Qin Wentian’a fısıldarken Mo Qingcheng’in yüzü hafifçe değişti, “Dumbo, Orchon geçmişe kıyasla çok daha tehlikeli. Ona dikkat etmelisin.”
“Biliyorum.” Qin Wentian başını salladı. Doğal olarak, Orchon’un kendisine beslediği nefretin o kadar derin olduğunu ve çoktan kemiklerine sızdığını anlamıştı. Onun için de karşılıklıydı.
“Mustang, bugün senin bu öğrencinin Astral Nehir Salonunda ne kadar yükseğe tırmanabileceğini görmek istiyorum.” Janus, ondan pek de uzakta olmayan Mustang’e soğukça homurdandı.
“Unutmayın, 2. Astral Ruhu 4. Göksel Katmandan geldi. Orchon onunla nasıl kıyaslanabilir?” Mustang’in yüzü sakinliğini koruyordu. Tıpkı Janus’un Orchon’a duyduğu güven gibi, aynı şekilde Qin Wentian’a da çok güveniyordu.
“Tamam, artık hepiniz Astral Nehir Salonu’na girebilirsiniz. 4. seviye ve üzerinde yeşim madalyonları olanlar, girecek ilk öğrenci grubu olacak.” Astral Nehir Salonu’nun kapıları açıldı ve oradan bir siluet çıkarak öğrencilere talimat verdi.
Astral Nehir Salonu geniş olmasına rağmen, tüm öğrencileri aynı anda barındıracak kadar geniş değildi. Girmek için, daha yüksek seviyeli madalyonlara sahip olanların önce girmesine izin vererek, öğrencileri gruplara ayırmaları gerekecekti.
“Biz de girelim.” Etraftaki öğrenciler otomatik olarak ayrılarak Qin Wentian ve Mo Qingcheng için bir yol açarken beyaz turna alçaldı. O anda Nolan koştu ve “Aptal kız” diye azarladı.
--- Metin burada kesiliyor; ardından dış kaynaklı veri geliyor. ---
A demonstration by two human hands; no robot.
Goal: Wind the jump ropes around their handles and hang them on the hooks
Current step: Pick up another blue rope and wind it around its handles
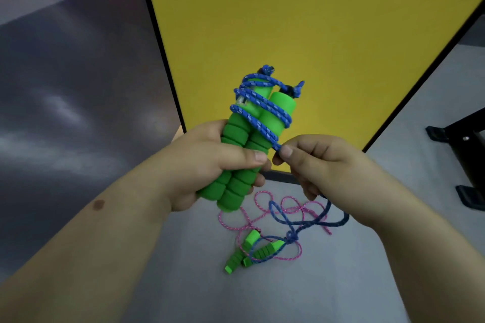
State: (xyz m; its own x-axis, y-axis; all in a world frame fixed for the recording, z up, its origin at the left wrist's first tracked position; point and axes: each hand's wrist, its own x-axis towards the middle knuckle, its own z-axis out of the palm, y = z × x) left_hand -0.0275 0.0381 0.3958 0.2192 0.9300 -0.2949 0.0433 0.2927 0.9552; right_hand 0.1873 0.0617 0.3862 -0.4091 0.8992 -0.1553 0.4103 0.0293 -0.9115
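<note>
Left hand [210, 165] fingers clasp the green handles [244, 155]; right hand [330, 165] fingers pinch the blue rope [262, 110].

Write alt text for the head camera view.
Left hand grips two green foam handles while the right hand pinches the blue rope wound around them. A pink rope with green handles lies tangled on the grey floor.

No text, label, brand, number or sign can be read anywhere in this view. The surfaces in sight carry no legible markings.
</note>
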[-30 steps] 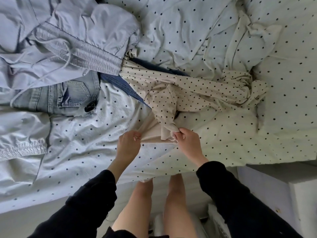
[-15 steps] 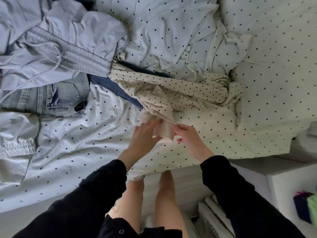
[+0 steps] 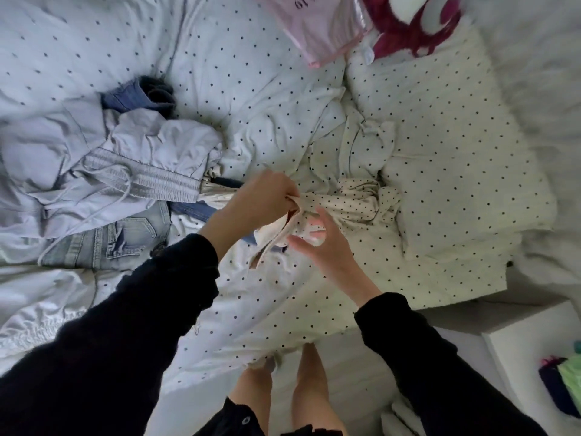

Mo Qingcheng gülümserken komik bir yüz ifadesi takındı. “Bu kadar küçük olma.”
“Qin Wentian, 2. Astral Ruhunun 4. Göksel Katmandan geldiğini duydum. Umarım daha sonra bizi hayal kırıklığına uğratmazsın.” Yandan, Qiu Mo’nun sesi yavaşça Astral Nehir Salonuna girerken uzaklaştı.
“Yazık. Korkarım yıl sonundaki Jun Lin Ziyafetine katılmaya cesaret edemeyeceksin.” Jiang Xiu, Qiu Mo’yu takip etti ve ayrıca Astral Nehir Salonuna girdi.
“Ne kadar zahmetli.” Qin Wentian etrafına baktı, dudakları soğuk bir gülümsemeyle kıvrıldı. Ardından gülümsedi ve “Güzel Qingcheng, girelim mi?” dedi.
“Güzel Qingcheng?” Nolan ve Mo Qingcheng bunu duyunca afalladılar ve Qin Wentian’a boş gözlerle baktılar.
“Er…” Qin Wentian beceriksizce gülmeden önce hızla gözlerini kırpıştırdı, “Sadece doğal bir tepki, doğal bir tepki.”
Bundan sonra Qin Wentian, Astral Nehir Salonunun girişine doğru yürürken hiçbir şey olmamış gibi davrandı. Sırtına bakan Mo Qingcheng’in gözleri titredi ve kahkahalara boğuldu. Hilal şeklinde kavisli kaşları onu son derece güzel gösteriyordu.